Exercise aim » For the data that follows, return each line unchanged and drop the pictures.

[Dataset excerpt — start]

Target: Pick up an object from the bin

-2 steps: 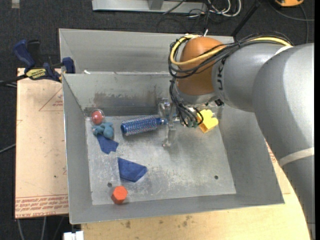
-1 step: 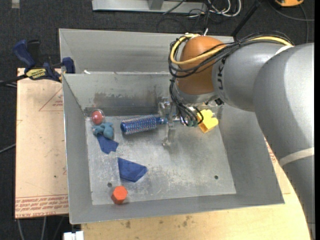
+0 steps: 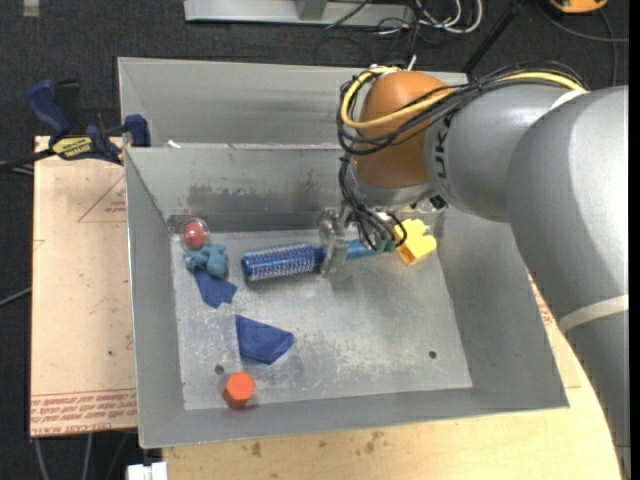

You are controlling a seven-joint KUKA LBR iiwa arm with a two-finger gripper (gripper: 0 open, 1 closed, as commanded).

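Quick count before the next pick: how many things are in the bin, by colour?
Blue: 4 (ridged roller, teal lump, flat scrap, wedge)
Red: 2 (ball, red block)
Yellow: 1 (yellow block)
Total: 7

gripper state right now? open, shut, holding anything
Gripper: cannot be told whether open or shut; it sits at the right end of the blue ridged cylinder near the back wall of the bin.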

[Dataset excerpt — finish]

Solution »
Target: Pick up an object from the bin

-2 steps: 
-1 step: 
+0 steps: 

You are controlling a seven-joint KUKA LBR iiwa arm with a two-finger gripper (gripper: 0 open, 1 closed, as commanded).

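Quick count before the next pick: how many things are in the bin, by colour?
Blue: 4 (ridged roller, teal lump, flat scrap, wedge)
Red: 2 (ball, red block)
Yellow: 1 (yellow block)
Total: 7

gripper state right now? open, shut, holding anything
Gripper: cannot be told whether open or shut; it sits at the right end of the blue ridged cylinder near the back wall of the bin.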

This is the complete answer.